ASSIGNED TASK
Make a verbatim copy of all the records. Skip every image.

SUPPLIED INFORMATION

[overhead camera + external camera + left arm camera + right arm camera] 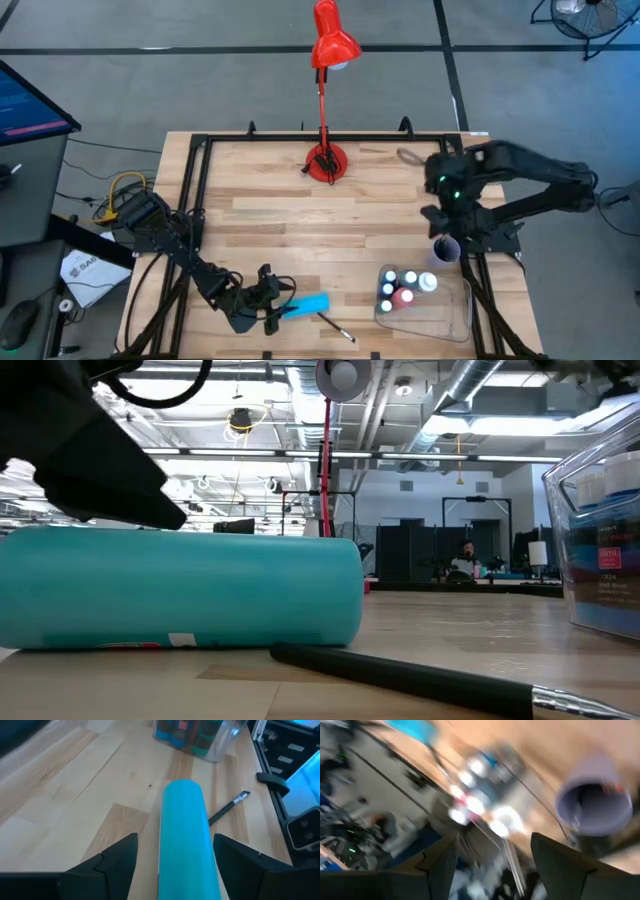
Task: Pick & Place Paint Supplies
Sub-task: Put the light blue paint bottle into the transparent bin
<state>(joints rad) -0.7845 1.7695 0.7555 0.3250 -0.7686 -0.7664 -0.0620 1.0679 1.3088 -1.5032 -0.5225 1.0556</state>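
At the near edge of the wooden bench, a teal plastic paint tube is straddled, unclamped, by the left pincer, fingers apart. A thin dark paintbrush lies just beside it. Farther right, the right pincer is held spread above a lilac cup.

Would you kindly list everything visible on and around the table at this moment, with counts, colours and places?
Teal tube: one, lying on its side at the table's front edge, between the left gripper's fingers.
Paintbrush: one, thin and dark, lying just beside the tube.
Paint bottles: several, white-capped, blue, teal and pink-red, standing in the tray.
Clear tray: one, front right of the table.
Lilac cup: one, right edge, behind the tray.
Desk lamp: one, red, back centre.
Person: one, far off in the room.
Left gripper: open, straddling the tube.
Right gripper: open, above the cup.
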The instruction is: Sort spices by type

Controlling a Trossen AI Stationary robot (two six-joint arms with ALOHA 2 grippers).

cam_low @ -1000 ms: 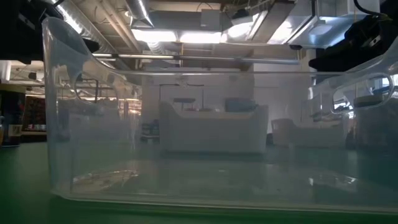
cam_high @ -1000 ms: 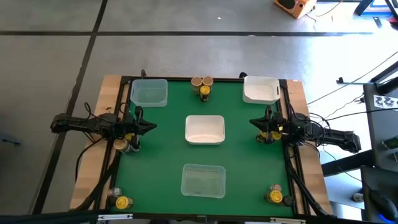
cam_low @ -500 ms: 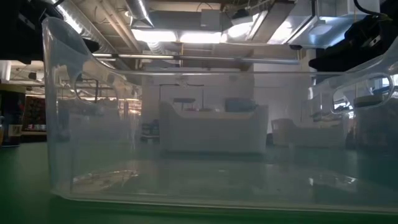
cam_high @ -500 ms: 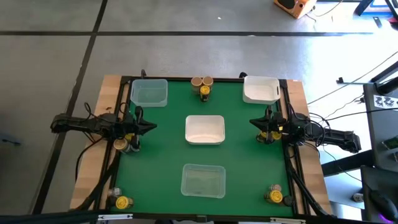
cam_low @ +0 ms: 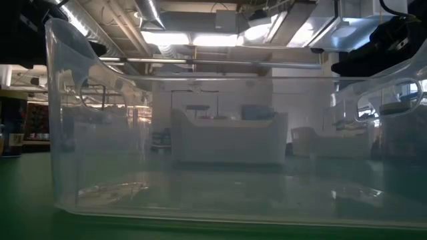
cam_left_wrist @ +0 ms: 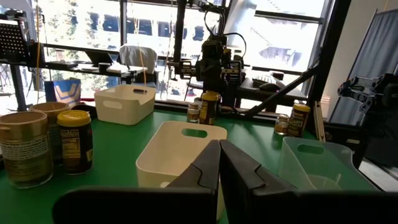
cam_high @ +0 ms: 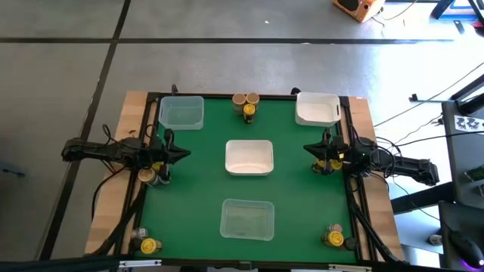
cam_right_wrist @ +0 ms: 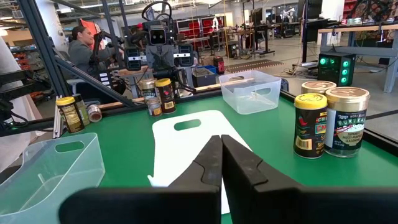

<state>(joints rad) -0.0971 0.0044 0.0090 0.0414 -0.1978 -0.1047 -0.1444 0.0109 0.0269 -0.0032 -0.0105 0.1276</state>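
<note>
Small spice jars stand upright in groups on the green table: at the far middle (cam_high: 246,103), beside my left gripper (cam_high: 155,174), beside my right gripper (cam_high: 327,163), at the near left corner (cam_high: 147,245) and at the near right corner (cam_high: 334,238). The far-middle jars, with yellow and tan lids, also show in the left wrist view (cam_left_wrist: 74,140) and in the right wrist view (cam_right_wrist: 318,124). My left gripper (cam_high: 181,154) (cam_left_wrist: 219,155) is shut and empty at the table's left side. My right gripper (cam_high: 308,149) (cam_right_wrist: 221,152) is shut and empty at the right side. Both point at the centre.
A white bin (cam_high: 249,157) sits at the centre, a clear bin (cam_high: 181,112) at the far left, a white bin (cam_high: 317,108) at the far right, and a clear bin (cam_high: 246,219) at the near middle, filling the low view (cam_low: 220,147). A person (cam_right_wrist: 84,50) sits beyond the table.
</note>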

TASK RESPONSE
[overhead camera + external camera + left arm camera + right arm camera] 
Task: Pick & Place Paint Supplies
Sub-task: Put the light blue paint bottle into the transparent bin
<state>(joints rad) -0.7845 1.7695 0.7555 0.3250 -0.7686 -0.7664 -0.0620 1.0679 1.3088 -1.5032 -0.5225 1.0556</state>
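At the near edge of the wooden bench, a teal plastic paint tube is straddled, unclamped, by the left pincer, fingers apart. A thin dark paintbrush lies just beside it. Farther right, the right pincer is held spread above a lilac cup.

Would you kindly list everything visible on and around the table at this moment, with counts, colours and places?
Teal tube: one, lying on its side at the table's front edge, between the left gripper's fingers.
Paintbrush: one, thin and dark, lying just beside the tube.
Paint bottles: several, white-capped, blue, teal and pink-red, standing in the tray.
Clear tray: one, front right of the table.
Lilac cup: one, right edge, behind the tray.
Desk lamp: one, red, back centre.
Person: one, far off in the room.
Left gripper: open, straddling the tube.
Right gripper: open, above the cup.
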The instruction is: Sort spices by type

Controlling a Trossen AI Stationary robot (two six-joint arms with ALOHA 2 grippers).

cam_low @ -1000 ms: 
cam_high @ -1000 ms: 
cam_low @ -500 ms: 
cam_high @ -500 ms: 
cam_low @ +0 ms: 
cam_left_wrist @ +0 ms: 
cam_high @ +0 ms: 
cam_right_wrist @ +0 ms: 

<state>(joints rad) -0.0971 0.0044 0.0090 0.0414 -0.1978 -0.1047 -0.1444 0.0109 0.0269 -0.0032 -0.0105 0.1276</state>
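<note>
Small spice jars stand upright in groups on the green table: at the far middle (cam_high: 246,103), beside my left gripper (cam_high: 155,174), beside my right gripper (cam_high: 327,163), at the near left corner (cam_high: 147,245) and at the near right corner (cam_high: 334,238). The far-middle jars, with yellow and tan lids, also show in the left wrist view (cam_left_wrist: 74,140) and in the right wrist view (cam_right_wrist: 318,124). My left gripper (cam_high: 181,154) (cam_left_wrist: 219,155) is shut and empty at the table's left side. My right gripper (cam_high: 308,149) (cam_right_wrist: 221,152) is shut and empty at the right side. Both point at the centre.
A white bin (cam_high: 249,157) sits at the centre, a clear bin (cam_high: 181,112) at the far left, a white bin (cam_high: 317,108) at the far right, and a clear bin (cam_high: 246,219) at the near middle, filling the low view (cam_low: 220,147). A person (cam_right_wrist: 84,50) sits beyond the table.
</note>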

The exercise has no further content.